Earlier this year, Sheetz purchased 15 acres of vacant land just north of the I-76 interchange at the Leonard Industrial Park for $2.4 million, public records show, or $160,000 per acre. 

American Transmission Systems, a subsidiary of FirstEnergy Corp., is constructing a 20,000 square-foot service center on land at the park. In 2019, the company purchased 10 acres for $660,809, records show.

“National clients – they understand the value and are willing to give a premium dollar,” Leonard says. “That’s a lot more than they would normally spend, but they saved close to $1 million in environmental site work. All of that’s been done.”

Leonard says land north of the I-76 interchange along Bailey Road is suitable for transportation and trucking companies, while south of the interchange is perfect for commercial and retail opportunities. 

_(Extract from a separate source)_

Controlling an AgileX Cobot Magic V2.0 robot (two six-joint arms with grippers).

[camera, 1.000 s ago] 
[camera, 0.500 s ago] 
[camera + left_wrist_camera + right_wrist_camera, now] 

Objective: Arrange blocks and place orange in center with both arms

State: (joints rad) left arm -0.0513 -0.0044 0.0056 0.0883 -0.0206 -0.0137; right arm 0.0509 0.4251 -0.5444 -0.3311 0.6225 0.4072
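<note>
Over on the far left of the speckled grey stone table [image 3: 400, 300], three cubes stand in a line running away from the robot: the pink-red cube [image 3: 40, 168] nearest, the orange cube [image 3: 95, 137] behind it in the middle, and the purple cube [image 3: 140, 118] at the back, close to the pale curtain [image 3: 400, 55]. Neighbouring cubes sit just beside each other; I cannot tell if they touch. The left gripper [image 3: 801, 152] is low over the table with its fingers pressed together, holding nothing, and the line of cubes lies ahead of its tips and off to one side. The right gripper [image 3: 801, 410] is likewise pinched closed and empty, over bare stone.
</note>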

“I’m currently working with a hotel that would have catering services and a convention center in it,” Leonard says.  “The future development south of I-76 is going to be more toward convenience customers – more retail, fast food,” he says.

Still, Leonard says Jackson Township has made it more difficult to attract new development since it abandoned its enterprise zone program more than five years ago. 

“It seems to be an encumbrance,” he says. 

Moreover, the township lacks a vibrant residential base that could support a robust retail sector over the long-term. 

According to the township’s land survey, just 17% of township is zoned residential improved.

Although a planned expansion of a residential development – Jackson Meadows – is in its early stages, the population of Jackson Township is insufficient to support a thriving retail sector.

“It’s difficult because Jackson doesn’t have the rooftops,” Leonard says.

Pictured at top: Developer Greg Toporcer, second from the left, is joined by local leaders to break ground for his project.